Diesmal war eine Einkehr im Garten beim Seewirt angesagt. Ein kräftiges Wienerschnitzel sollte die Energie für den weiteren Umrundungsweg, von der Sonnseitn zur Schattseitn, vom Süd- zum Nordufer, geben. Daneben konnte eine Oldtimerparade am Vorplatz ins Blickfeld genommen werden. Und im prachtvollen Kirchenraum der Stiftskirche  konnte man die Ruhe einatmen. Hier wird sicher im folgenden Herbst ein Platz für Maria und Andreas beim nächsten Carinthischen Sommer zu finden sein. 
„Enden wir hier unsere Umrundungstour, da wir die andere Seite ja schon unlängst bewältigt haben?“, meinte Andreas, Marias Zustimmung sicher. Sie hatte gefühlsmäßig beide Seitn zum Kreis gerundet, durch die Vorteile des späteren Aufbruchs am Morgen bestätigt. Andreas konnte sich nicht verkneifen, den ehemaligen Lehrer durchblicken zu lassen, der seinen Schülern gerne Lebensweisheiten auf den Weg mitgab:
„Die Lehre aus unseren Unternehmungen: Du solltest bereit sein, auch das Umgekehrte zu denken, wenn du vor einer zu lösenden Aufgabe stehst. Nicht immer ist die erste Lösung, aus Gewohnheit verfasst, die beste. Behalten wir die Auseinandersetzungen der Seestöckler in Erinnerung, die sich über dieses sprachliche Umkehrphänomen in den Haaren lagen: Linksherum-rechtsherum. Eine empfindungsmäßige Hochschaubahn. Wer hatte nicht schon Schwierigkeiten beim Kravattenbinden am Hals oder Mascherlbinden am Rücken? Die Bauhäusler, Meister und Schüler des berühmten Dessauer Bauhauses als Anhänger der schnörkellosen Moderne, gingen dem aus dem Weg. Sie erfanden den knotenlosen Knoten, bei dem nicht das Vorbild des Fischerknotens galt, sondern einfach ein Gürtel mit Umschlag um den Hals geschlungen wurde“.
„Aber wo bleibt dann die Herausforderung des schönen Mascherls?“, wollte Maria wissen.

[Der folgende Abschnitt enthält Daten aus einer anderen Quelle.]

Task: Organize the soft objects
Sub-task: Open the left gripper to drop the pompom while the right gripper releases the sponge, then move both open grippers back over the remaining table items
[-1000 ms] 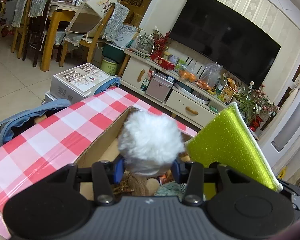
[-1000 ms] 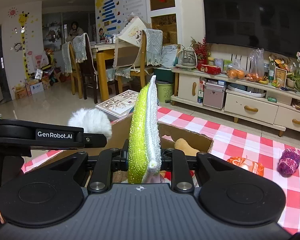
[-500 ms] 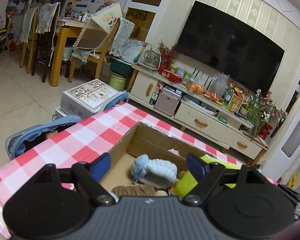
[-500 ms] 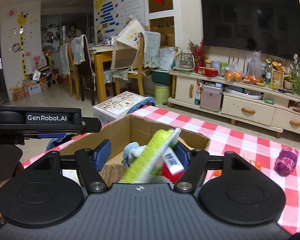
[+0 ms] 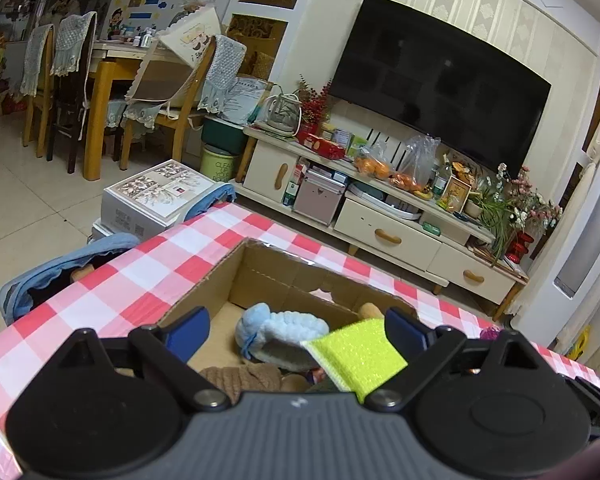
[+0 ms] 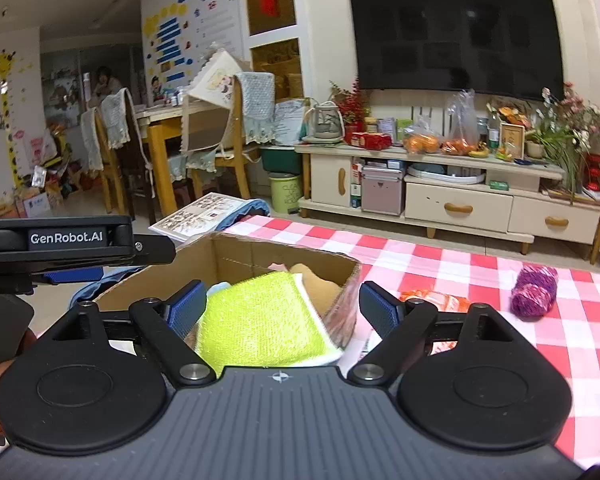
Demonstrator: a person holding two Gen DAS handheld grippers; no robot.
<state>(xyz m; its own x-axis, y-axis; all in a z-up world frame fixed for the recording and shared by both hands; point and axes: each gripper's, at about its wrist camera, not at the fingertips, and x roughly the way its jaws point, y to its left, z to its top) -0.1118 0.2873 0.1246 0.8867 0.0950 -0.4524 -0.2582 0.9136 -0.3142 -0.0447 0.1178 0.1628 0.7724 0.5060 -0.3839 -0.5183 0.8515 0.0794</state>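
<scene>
A cardboard box (image 5: 260, 272) sits on the red-checked table (image 5: 140, 280); it also shows in the right wrist view (image 6: 236, 258). Inside lie a lime-green sponge cloth (image 6: 260, 316), which also shows in the left wrist view (image 5: 360, 356), a light-blue fluffy item (image 5: 284, 328) and a brown knit piece (image 5: 240, 378). My left gripper (image 5: 296, 332) is open and empty above the box. My right gripper (image 6: 282, 306) is open and empty over the green cloth. A purple yarn ball (image 6: 534, 290) and an orange packet (image 6: 432, 300) lie on the table to the right of the box.
The other gripper's body (image 6: 68, 240) is close on the left in the right wrist view. A TV cabinet (image 6: 460, 200) stands beyond the table. A white box (image 5: 156, 196) and a blue bag (image 5: 60, 272) are on the floor to the left.
Both grippers opened. The left one dropped the white fluffy ball and the right one dropped the green cloth; the cloth now lies flat in the box. The white ball is out of sight.
</scene>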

„Na ja, jeder Tag bringt uns neue Überraschungen, von der rückwärts laufenden Uhr über dem Eingang – im Spiegel des unlängst aufgesuchten Frisörladens an der Zimmerrückwand erkennbar – bis zum Nussknacker im Seestöckl, der wie eine Puderdose aussieht. Auch dieser kann eine Geschichte erzählen, denn er hatte schon viele harte Nüsse zu knacken“.